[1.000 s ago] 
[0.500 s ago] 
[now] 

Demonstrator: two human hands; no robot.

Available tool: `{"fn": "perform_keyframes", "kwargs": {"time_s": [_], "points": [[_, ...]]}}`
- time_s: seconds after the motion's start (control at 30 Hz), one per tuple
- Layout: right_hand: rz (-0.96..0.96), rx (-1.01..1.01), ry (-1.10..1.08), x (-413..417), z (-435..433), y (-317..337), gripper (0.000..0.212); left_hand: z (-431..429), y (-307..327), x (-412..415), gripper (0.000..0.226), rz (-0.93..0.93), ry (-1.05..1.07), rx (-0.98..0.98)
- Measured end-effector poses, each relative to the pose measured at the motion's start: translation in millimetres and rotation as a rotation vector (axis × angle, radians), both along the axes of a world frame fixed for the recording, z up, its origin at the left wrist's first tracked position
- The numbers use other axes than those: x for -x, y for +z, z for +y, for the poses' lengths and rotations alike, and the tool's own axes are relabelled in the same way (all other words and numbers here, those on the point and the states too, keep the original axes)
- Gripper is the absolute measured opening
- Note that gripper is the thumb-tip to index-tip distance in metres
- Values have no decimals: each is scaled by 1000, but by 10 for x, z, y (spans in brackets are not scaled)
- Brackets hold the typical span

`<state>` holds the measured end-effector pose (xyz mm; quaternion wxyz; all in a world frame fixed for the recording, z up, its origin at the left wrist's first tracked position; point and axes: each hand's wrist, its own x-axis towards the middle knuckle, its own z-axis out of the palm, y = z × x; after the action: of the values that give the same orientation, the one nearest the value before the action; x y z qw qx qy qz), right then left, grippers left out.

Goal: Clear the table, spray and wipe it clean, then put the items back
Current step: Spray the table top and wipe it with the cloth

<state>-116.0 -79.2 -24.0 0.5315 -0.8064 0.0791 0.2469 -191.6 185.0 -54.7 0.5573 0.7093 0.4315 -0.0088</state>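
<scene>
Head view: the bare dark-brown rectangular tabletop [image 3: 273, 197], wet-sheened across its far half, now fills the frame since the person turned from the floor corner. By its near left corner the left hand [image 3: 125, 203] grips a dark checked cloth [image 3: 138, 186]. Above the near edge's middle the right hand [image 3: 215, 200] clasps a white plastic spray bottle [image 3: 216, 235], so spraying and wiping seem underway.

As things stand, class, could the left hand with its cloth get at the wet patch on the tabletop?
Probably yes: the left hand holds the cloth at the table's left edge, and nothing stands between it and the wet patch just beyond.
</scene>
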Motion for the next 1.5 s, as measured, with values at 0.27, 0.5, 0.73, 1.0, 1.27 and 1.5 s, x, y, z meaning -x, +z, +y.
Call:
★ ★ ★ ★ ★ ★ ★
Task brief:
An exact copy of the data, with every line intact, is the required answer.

Solution:
[1.000 s ago] 
[0.500 s ago] 
[now] 

Demonstrator: two human hands; no robot.

Available tool: `{"fn": "perform_keyframes", "kwargs": {"time_s": [_], "points": [[_, ...]]}}`
- time_s: seconds after the motion's start (control at 30 Hz), one per tuple
- Layout: right_hand: rz (-0.96..0.96), rx (-1.01..1.01), ry (-1.10..1.08), x (-413..417), z (-435..433), y (-317..337), gripper (0.000..0.212); left_hand: z (-431..429), y (-307..327), x (-412..415), gripper (0.000..0.226), rz (-0.93..0.93), ry (-1.05..1.07), rx (-0.98..0.98)
- Measured end-effector poses, each relative to the pose measured at the motion's start: translation in millimetres and rotation as a rotation vector (axis × angle, radians), both along the axes of a world frame fixed for the recording, z up, its origin at the left wrist's first tracked position
- The numbers use other axes than those: x for -x, y for +z, z for +y, for the poses' lengths and rotations alike, and the tool's own axes are relabelled in the same way (all other words and numbers here, those on the point and the states too, keep the original axes)
- Gripper is the absolute measured opening
- Note that gripper is the thumb-tip to index-tip distance in metres
- Values have no decimals: each is scaled by 1000, but by 10 for x, z, y (spans in brackets are not scaled)
- Brackets hold the typical span

`<state>` holds the measured end-effector pose (xyz mm; quaternion wxyz; all in a world frame fixed for the recording, z up, its origin at the left wrist's first tracked position; point and axes: each hand's wrist, its own x-axis towards the middle knuckle, its own z-axis out of the palm, y = z × x; after the action: of the values that give the same orientation, the one nearest the value before the action; x y z qw qx qy qz), right then left, grippers left out.

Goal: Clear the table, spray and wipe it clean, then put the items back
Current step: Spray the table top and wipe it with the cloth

<state>-116.0 -79.2 -24.0 0.5315 -0.8064 0.0791 0.2469 -191.6 185.0 -54.7 0.5573 0.7093 0.4315 -0.0088</state>
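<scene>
Head view: the bare dark-brown rectangular tabletop [image 3: 273, 197], wet-sheened across its far half, now fills the frame since the person turned from the floor corner. By its near left corner the left hand [image 3: 125, 203] grips a dark checked cloth [image 3: 138, 186]. Above the near edge's middle the right hand [image 3: 215, 200] clasps a white plastic spray bottle [image 3: 216, 235], so spraying and wiping seem underway.

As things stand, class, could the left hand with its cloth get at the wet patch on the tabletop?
Probably yes: the left hand holds the cloth at the table's left edge, and nothing stands between it and the wet patch just beyond.
</scene>
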Motion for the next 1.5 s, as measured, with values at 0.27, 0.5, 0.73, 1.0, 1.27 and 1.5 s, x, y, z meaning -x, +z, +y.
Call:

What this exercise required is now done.